> TASK DESCRIPTION
All of the data must be output exactly, with every picture left out.

------ DATA BELOW

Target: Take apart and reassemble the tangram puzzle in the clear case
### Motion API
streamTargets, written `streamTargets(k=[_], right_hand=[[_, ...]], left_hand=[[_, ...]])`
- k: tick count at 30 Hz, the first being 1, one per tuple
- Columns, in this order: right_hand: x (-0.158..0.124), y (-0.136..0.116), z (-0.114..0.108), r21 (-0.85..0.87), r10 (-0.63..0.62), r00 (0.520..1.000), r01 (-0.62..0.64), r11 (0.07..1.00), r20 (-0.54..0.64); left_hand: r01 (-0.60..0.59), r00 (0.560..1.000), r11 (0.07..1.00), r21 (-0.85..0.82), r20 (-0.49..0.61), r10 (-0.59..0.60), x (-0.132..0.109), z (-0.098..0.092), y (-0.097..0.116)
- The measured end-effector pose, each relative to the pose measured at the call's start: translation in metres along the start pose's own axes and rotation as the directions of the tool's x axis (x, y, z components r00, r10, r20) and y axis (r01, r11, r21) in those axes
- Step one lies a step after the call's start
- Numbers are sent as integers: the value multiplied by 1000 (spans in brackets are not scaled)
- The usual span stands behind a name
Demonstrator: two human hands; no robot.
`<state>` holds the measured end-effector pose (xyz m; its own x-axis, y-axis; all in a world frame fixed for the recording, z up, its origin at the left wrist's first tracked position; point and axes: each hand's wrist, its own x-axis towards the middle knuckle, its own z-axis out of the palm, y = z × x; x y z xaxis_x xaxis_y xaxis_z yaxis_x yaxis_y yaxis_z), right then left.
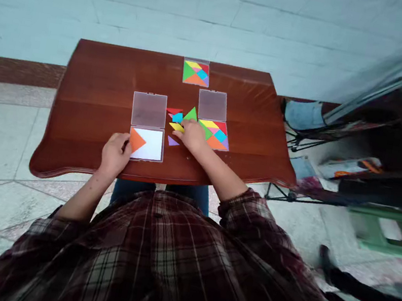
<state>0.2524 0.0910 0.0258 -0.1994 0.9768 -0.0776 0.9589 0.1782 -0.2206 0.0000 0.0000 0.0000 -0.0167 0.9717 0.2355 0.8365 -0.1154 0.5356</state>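
Since the forearms cross the near edge of the brown surface, that edge is partly hidden. Off to the right, another person's legs get cut off by the frame, same with a green stool, pretty blurry too.

I count three flat square cases: a far case and a right case, each filled with a colored tile pattern, plus a left case with a white base. Two clear lids are flipped back, a left lid and a right lid.

Two hands on the job. Left hand has its fingers curled at the left case's left edge, right beside the one orange triangle lying in there; can't tell if it's pinching anything. Right hand is over the loose bits between the two near cases, fingers bent, grip unclear.

Six loose pieces by my count: green and yellow at its fingertips, red, blue and a half-covered pink just beyond, purple nearer.
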Motion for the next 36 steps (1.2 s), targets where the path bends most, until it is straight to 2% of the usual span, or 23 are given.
streamTargets(k=[4,7,12,15,17,19,24,30,36], right_hand=[[-3,3,0,-2,36,999,-36,999,5],[-8,-6,-8,34,14,1000,-13,999,-16],[-12,-56,-8,80,-199,980,199,977,-3],[-8,-84,4,23,-235,971,234,972,45],[-5,-91,10,-2,-225,972,226,974,60],[-2,-91,13,-3,-229,972,230,973,60],[-3,-77,14,72,-339,940,336,939,45],[-10,-69,13,85,-262,964,258,962,42],[-8,-74,18,30,-278,959,277,960,48]], left_hand=[[-12,1000,1000,4,18,12,-2,-1,3],[-22,1000,1000,-16,11,22,-2,-1,4],[-17,1000,999,-52,-14,16,-1,1,3],[-25,999,997,-72,-25,24,-2,1,3],[-31,999,997,-77,-24,29,-3,2,4],[-30,999,996,-82,-16,29,-4,3,4],[-22,1000,995,-97,-17,21,-4,5,4],[-10,1000,994,-106,-12,9,-4,5,3],[-15,1000,996,-92,-9,14,-4,3,4]])
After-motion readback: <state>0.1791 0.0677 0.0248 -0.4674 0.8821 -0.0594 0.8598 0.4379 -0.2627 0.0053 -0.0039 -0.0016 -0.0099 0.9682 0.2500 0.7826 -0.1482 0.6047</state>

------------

> WORKED SOLUTION
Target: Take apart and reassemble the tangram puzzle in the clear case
### Motion API
streamTargets, written `streamTargets(k=[_], right_hand=[[_, ...]], left_hand=[[_, ...]])`
- k: tick count at 30 Hz, the first being 1, one per tuple
- Columns, in this order: right_hand: x (-0.158..0.124), y (-0.136..0.116), z (-0.114..0.108), r21 (-0.85..0.87), r10 (-0.63..0.62), r00 (0.520..1.000), r01 (-0.62..0.64), r11 (0.07..1.00), r20 (-0.54..0.64); left_hand: r01 (-0.60..0.59), r00 (0.560..1.000), r11 (0.07..1.00), r21 (-0.85..0.82), r20 (-0.49..0.61), r10 (-0.59..0.60), x (-0.132..0.109), z (-0.098..0.092), y (-0.097..0.116)
- The measured end-effector pose, each relative to the pose measured at the call's start: translation in metres along the start pose's own axes and rotation as the directions of the tool's x axis (x, y, z components r00, r10, r20) and y axis (r01, r11, r21) in those axes
- Step one lies a step after the call's start
- Numbers are sent as integers: the value multiplied by 1000 (spans in brackets are not scaled)
- The usual span stands behind a name
Demonstrator: two human hands; no robot.
`<state>` holds the measured end-effector pose (xyz m; its own x-axis, y-axis; all in a world frame fixed for the recording, z up, its origin at the left wrist's first tracked position; point and axes: each hand's wrist, its own x-axis towards the middle knuckle, its own z-axis out of the palm, y = z × x; x y z xaxis_x xaxis_y xaxis_z yaxis_x yaxis_y yaxis_z), right then left.
<state>0.2524 0.0910 0.0258 -0.1994 0.9768 -0.0776 0.9589 0.1782 -0.2206 0.0000 0.0000 0.0000 -0.0167 0.9717 0.2355 0.8365 -0.1154 0.5356</state>
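Since the forearms cross the near edge of the brown surface, that edge is partly hidden. Off to the right, another person's legs get cut off by the frame, same with a green stool, pretty blurry too.

I count three flat square cases: a far case and a right case, each filled with a colored tile pattern, plus a left case with a white base. Two clear lids are flipped back, a left lid and a right lid.

Two hands on the job. Left hand has its fingers curled at the left case's left edge, right beside the one orange triangle lying in there; can't tell if it's pinching anything. Right hand is over the loose bits between the two near cases, fingers bent, grip unclear.

Six loose pieces by my count: green and yellow at its fingertips, red, blue and a half-covered pink just beyond, purple nearer.
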Motion for the next 36 steps (1.2 s), targets where the path bends most, until it is straight to 2% of the usual span, or 23 are given.
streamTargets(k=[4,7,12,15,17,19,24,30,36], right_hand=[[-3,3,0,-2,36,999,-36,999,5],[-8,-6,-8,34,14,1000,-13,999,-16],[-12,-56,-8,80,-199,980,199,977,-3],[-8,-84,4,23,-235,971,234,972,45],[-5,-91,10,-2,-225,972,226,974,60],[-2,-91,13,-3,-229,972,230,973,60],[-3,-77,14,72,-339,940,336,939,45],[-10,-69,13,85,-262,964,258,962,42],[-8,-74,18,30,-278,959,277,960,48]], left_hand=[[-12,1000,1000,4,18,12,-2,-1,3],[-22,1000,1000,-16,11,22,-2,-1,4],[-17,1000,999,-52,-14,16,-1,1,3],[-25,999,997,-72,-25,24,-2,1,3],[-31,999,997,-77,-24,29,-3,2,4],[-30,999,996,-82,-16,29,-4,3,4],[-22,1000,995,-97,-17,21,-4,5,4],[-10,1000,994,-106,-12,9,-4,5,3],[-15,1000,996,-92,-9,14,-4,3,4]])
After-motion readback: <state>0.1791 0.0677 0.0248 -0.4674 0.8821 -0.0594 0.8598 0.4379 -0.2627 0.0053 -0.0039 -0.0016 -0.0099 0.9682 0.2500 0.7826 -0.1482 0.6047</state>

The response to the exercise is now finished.